━━━━━ STORED DATA ━━━━━

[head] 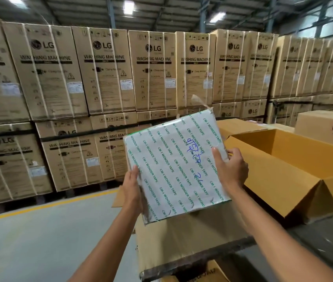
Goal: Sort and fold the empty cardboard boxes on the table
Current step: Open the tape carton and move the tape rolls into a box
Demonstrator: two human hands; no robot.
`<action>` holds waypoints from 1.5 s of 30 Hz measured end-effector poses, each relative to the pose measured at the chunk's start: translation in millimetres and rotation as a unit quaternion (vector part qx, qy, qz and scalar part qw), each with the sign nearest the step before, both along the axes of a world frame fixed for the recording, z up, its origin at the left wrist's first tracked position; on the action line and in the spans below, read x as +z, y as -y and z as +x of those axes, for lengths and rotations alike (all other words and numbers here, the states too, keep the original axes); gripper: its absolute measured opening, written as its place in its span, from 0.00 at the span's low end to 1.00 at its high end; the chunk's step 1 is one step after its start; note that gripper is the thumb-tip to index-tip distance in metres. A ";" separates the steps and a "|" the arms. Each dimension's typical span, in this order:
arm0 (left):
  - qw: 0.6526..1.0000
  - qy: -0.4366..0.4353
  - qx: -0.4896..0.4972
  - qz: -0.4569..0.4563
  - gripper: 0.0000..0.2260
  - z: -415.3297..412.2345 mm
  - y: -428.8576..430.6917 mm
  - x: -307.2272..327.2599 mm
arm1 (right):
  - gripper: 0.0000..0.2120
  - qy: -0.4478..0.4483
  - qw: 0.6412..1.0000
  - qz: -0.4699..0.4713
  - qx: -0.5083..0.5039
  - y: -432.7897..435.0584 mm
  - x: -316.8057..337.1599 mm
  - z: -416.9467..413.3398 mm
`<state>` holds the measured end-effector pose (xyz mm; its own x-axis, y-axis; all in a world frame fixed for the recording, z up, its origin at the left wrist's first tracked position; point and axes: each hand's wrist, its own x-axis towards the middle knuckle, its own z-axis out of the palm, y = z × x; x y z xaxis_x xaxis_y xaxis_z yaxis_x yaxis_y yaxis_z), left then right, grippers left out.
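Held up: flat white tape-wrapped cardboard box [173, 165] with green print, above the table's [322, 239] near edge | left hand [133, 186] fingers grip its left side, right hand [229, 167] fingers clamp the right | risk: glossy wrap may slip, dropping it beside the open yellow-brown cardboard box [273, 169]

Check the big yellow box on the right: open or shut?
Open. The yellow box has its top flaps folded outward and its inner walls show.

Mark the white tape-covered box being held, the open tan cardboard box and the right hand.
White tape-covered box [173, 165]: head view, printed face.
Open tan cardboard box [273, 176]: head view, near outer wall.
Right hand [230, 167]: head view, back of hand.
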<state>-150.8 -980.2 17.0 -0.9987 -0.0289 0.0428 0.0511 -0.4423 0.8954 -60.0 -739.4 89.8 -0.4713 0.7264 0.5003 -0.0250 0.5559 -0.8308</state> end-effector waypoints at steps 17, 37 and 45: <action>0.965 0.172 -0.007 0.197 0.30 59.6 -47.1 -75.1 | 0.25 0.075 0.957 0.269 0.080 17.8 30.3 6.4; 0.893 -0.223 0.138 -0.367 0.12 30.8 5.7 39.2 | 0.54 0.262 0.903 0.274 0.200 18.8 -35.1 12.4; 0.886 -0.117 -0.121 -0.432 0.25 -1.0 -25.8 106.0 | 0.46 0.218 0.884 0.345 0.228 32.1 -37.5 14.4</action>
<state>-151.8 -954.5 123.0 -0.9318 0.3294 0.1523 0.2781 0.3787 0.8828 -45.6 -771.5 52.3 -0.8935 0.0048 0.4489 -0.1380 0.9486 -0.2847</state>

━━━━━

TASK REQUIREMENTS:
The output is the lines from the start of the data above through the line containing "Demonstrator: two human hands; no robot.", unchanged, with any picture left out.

SOLUTION TO THIS PROBLEM:
[head] 
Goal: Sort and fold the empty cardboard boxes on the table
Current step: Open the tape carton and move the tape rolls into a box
Demonstrator: two human hands; no robot.

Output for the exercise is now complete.